◆ **What is required**: Write out the entire listing exactly, so that each line matches the original.

◆ **Available data**:
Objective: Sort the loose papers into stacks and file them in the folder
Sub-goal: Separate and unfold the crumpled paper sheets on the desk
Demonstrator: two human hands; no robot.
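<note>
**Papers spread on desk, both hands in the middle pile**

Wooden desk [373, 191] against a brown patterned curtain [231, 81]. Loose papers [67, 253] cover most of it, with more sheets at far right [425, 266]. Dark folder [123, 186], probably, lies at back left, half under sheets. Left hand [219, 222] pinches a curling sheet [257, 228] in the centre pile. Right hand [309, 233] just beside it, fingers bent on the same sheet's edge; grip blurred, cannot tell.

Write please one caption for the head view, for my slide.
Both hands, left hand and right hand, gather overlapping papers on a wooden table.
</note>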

◆ **Result for this exercise**:
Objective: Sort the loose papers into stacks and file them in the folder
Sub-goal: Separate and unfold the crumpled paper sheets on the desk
Demonstrator: two human hands; no robot.
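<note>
**Papers spread on desk, both hands in the middle pile**

Wooden desk [373, 191] against a brown patterned curtain [231, 81]. Loose papers [67, 253] cover most of it, with more sheets at far right [425, 266]. Dark folder [123, 186], probably, lies at back left, half under sheets. Left hand [219, 222] pinches a curling sheet [257, 228] in the centre pile. Right hand [309, 233] just beside it, fingers bent on the same sheet's edge; grip blurred, cannot tell.

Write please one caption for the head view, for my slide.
Both hands, left hand and right hand, gather overlapping papers on a wooden table.
</note>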

Nothing else belongs to this exercise.